Periodic Reporting for period 1 - MIREDI (Mechanisms of Immune Receptor Diversification in Cereals)
Reporting period: 2017-09-01 to 2019-02-28
Protein domains integrated into NLRs are considered putative, homologous decoys of plant proteins, targeted by pathogen effectors. We undertook a new approach to build on the previous NLR-ID pipelines developed in our lab.This new approach incorporated a reciprocal BLAST analysis comparing the entire NLR complement from the plant genomes on public databases, including Phytozome, Plant Ensemble, and Refseq against all of the predicted proteins from any plant species.This analysis allows to identify putative plant proteins targeted by pathogens, which represent potential susceptibility molecules that pathogens exploit to establish disease. Using the A. thaliana protein accessions, we mapped NLR-IDs to plant metabolic and signalling pathways. This analysis successfully enabled identification of a series of pathways represented by multiple NLR-ID homologues. We have cloned nine NLR-IDs that we are currently challenging with putative corresponding effectors from economically important bacterial, fungal, and insect pathogens of wheat to identify functional NLRs for future study.
Finally, we have identified and cloned a candidate NLR platform that was able to signal independently of other paired NLRs in heterologous Nicotiana benthamiana. We are currently performing deletions and domain swap analysis to test whether this platform can generate new functional fusions.
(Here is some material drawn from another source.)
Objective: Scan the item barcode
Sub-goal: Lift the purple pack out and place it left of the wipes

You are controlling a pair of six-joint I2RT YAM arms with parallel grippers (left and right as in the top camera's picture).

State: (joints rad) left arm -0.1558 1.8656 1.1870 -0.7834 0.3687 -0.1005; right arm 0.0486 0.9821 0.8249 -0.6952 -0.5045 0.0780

To improve our yeast two hybrid screens beyong the state of the art, we designed a bait capture to target effectors predicted from Puccinia graminis f. sp. tritici, Puccinia striiformis f. sp. tritici (provided by Diane Saunders at JIC) and wheat blast Magnaporthe oryzae (provided by Nick Talbot, Exeter). DNA sequence of predicted effectors was extracted, conserved effectors with over 90% similarity were collapsed to prevent unbalanced enrichment of different effectors. Effector sequence with low complexity was masked to prevent design of baits with off target hits. Then filtering steps where carried out to remove any which were cross hitting to the wheat nuclear, chloroplast or mitochondrial genome. Baits which had low specificity to target sequence were also removed. Finally baits where manually designed to effectors which had no baits after filtering.